O economista depôs hoje como testemunha de defesa arrolado por João Rendeiro no processo de impugnação das contra-ordenações aplicadas pelo Banco de Portugal em Outubro de 2013, num valor global superior a 10 milhões de euros, por falsificação de contabilidade, inobservância de regras contabilísticas, prestação de informações falsas ou incompletas, entre outros, que impediram o conhecimento da real situação patrimonial e financeira do grupo.
No processo que corre no Tribunal da Concorrência, Regulação e Supervisão, em Santarém, estão a ser julgados os pedidos de impugnação apresentados por dez dos 11 arguidos.
Miguel Trindade afirmou que em 2004 e 2005 "começou a notar-se que João Rendeiro passou a ter menos controlo" e começaram a ouvir-se "muitos zunzuns", com as pessoas a saírem "descontentes" das reuniões com Paulo Guichard, então administrador do BPP, devido às "decisões que tomava".
Nessa altura, disse, o fundador e ex-presidente do BPP, João Rendeiro, estava "mais preocupado com arte" e com "viagens ao Brasil" e "menos preocupado com o banco".
Afirmando ter uma opinião profissional sobre João Rendeiro "sempre boa", o economista afirmou que "o problema foi ter-se desligado e dado muita força a quem não devia".
Miguel Trindade fez referência ao período da administração provisória para afirmar que Adão da Fonseca "ficou furioso com o Governo" pela insolvência do banco.
"Havia a promessa de que o plano de recuperação e saneamento", no valor de 450 milhões de euros, elaborado por Paula Figueiredo, seria aprovado. Adão da Fonseca "sentiu-se traído pelo Governo", afirmou.
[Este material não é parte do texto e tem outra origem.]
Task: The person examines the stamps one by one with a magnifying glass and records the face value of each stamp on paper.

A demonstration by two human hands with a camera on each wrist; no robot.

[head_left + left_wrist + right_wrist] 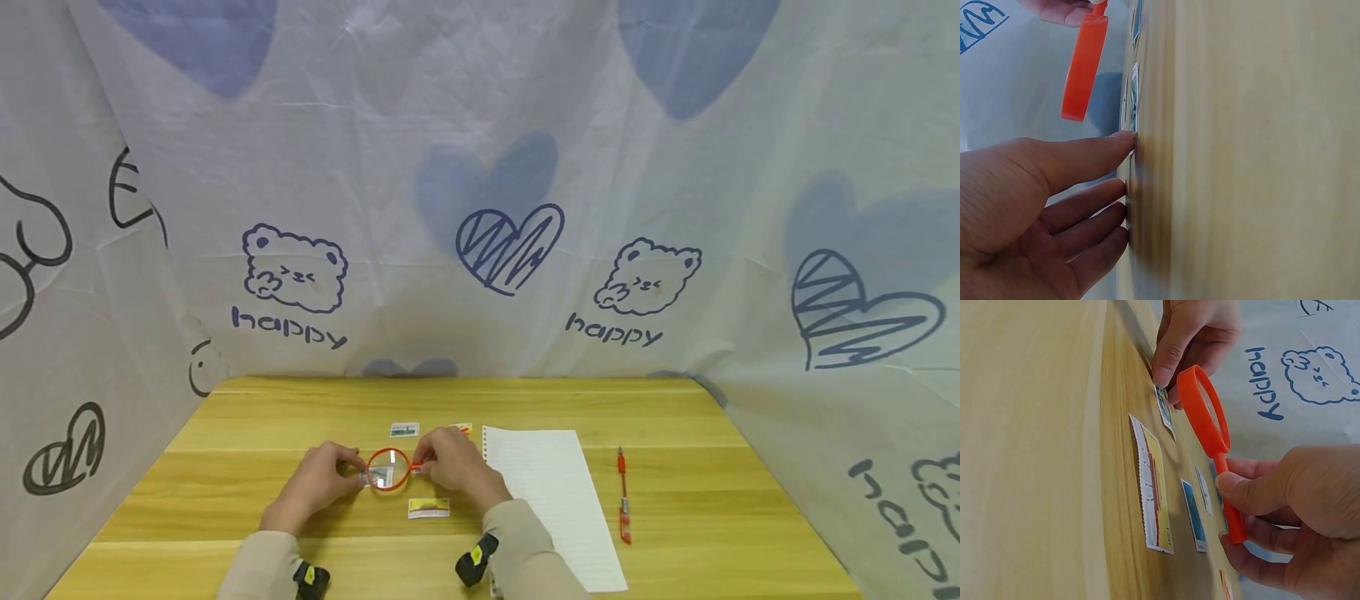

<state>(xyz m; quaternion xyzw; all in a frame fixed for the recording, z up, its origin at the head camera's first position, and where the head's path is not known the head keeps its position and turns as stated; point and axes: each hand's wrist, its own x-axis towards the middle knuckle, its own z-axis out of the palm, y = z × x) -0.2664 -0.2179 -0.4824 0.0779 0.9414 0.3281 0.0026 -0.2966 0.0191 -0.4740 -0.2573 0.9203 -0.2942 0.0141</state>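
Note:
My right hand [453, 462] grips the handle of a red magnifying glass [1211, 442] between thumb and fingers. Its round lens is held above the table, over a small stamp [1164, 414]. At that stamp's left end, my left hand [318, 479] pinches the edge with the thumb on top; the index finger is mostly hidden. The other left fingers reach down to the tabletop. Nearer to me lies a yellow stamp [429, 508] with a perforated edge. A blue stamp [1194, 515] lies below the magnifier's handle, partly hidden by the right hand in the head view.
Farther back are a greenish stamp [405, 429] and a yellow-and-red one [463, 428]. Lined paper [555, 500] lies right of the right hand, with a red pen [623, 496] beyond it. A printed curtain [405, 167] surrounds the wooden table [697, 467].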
Na sexta-feira, o Tribunal de Justiça da União Europeia confirmou a decisão da Comissão Europeia de ordenar a recuperação da ajuda estatal prestada ao BPP, indeferindo o recurso apresentado pelo banco e pela massa insolvente.
Em causa está uma decisão de Julho de 2010 do executivo comunitário, que considerou que a garantia do Estado português sobre o empréstimo de 450 milhões de euros concedido em 2008 ao BPP foi um auxílio estatal "ilegal e incompatível", ordenando por isso às autoridades nacionais a recuperação do auxílio.
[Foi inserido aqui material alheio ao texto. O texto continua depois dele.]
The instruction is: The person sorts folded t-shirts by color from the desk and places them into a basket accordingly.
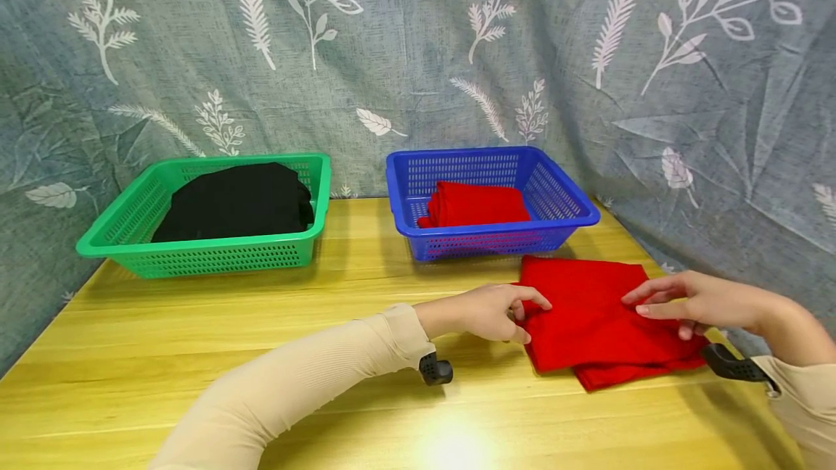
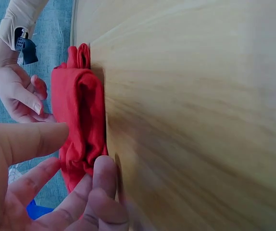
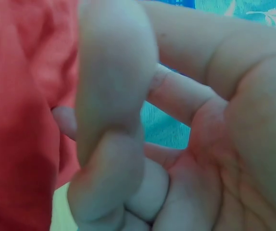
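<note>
A folded red cloth (image 1: 594,318) lies on the right part of the table, its layers uneven along the front edge. At its left edge, my left hand (image 1: 486,312) touches the fabric with loosely bent fingers, thumb apart from the index finger. The left wrist view shows the thick folded side of the red cloth (image 2: 82,115) beside those fingers. My right hand (image 1: 715,302) rests with its fingertips on the cloth's right side, fingers relaxed. Close up in the right wrist view, the right fingers (image 3: 114,72) are beside the red fabric (image 3: 22,115); their exact contact is partly hidden.
Behind the cloth stands a blue basket (image 1: 496,244) containing folded red cloth (image 1: 483,203). A green basket (image 1: 215,260) with black cloth (image 1: 235,201) stands at the back left. A patterned curtain (image 1: 405,56) hangs behind the wooden table (image 1: 163,354) and along its right side.
</note>
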Motion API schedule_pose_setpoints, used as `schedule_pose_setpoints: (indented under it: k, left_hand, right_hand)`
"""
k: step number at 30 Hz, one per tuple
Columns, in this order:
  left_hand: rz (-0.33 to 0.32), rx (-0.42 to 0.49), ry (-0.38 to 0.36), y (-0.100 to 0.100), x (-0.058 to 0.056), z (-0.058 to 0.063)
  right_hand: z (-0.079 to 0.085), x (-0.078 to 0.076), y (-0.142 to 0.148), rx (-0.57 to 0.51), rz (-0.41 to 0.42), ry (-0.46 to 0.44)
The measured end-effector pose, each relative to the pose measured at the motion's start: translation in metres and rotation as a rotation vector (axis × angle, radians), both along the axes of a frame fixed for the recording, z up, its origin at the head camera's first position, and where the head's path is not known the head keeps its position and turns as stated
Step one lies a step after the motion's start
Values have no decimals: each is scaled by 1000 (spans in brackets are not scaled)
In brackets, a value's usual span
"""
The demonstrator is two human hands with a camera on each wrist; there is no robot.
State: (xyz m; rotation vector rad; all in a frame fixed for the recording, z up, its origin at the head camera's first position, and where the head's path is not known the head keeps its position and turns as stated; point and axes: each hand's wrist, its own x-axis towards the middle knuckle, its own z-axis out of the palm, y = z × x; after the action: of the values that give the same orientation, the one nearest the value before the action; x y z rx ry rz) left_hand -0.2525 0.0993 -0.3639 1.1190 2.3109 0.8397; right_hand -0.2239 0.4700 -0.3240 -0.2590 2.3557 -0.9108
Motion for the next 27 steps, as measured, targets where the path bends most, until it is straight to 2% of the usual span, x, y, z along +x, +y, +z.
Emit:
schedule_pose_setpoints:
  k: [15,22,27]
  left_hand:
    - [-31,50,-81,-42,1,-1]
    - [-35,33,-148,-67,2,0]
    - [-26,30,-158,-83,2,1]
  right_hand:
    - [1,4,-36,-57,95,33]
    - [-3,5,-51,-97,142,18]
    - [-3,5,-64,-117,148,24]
O julgamento que se iniciou no passado dia 23 de Junho encontra-se em fase de audição de testemunhas de defesa, tendo João Rendeiro arrolado vários docentes e responsáveis do Instituto Superior de Economia e Gestão, como António Ascensão Mendonça, seu colega de curso, que depôs hoje, João Duque, agendado para quarta-feira, ou Victor Barros (08 de Janeiro).
Para terça-feira, está agendado o depoimento de Jorge Braga de Macedo, sem que o Tribunal tenha ainda recebido confirmação da recepção da notificação.
O Banco de Portugal (BdP) condenou o BPP ao pagamento de uma contra-ordenação no valor de três milhões de euros, suspensa em metade do seu valor pelo período de três anos, e a Privado Holding ao pagamento de 2,5 milhões de euros.
João Rendeiro foi condenado a pagar 1.995.191,58 euros, sofrendo ainda a sanção acessória de inibição do exercício de cargos em qualquer instituição de crédito ou sociedade financeira pelo período de 10 anos.
Paulo Guichard foi condenado ao pagamento de 1,5 milhões de euros, e inibição por um período de 10 anos, Fezas Vital a uma coima de 850 mil euros, acrescida de inibição por oito anos, Paulo Lopes a pagar 400 mil euros, suspenso em metade do valor por cinco anos, e inibição de exercício de cargos no sector por cinco anos.
A Vitor Castanheira foi aplicada uma coima de 190 mil euros, suspensa em metade do valor por cinco anos, e inibição por dois anos, a Fernando Lima 275 mil euros, suspensa em metade do valor por cinco anos, e inibição por três anos, a Tiago Ferreira 240 mil euros, suspensa em cinco sextos do valor por quatro anos (o único que não recorreu).
Foram ainda condenados Rui Domingues, a uma coima de 90 mil euros e Nuno Paramés de 75 mil euros, ambas suspensas em cinco sextos do seu valor por quatro anos.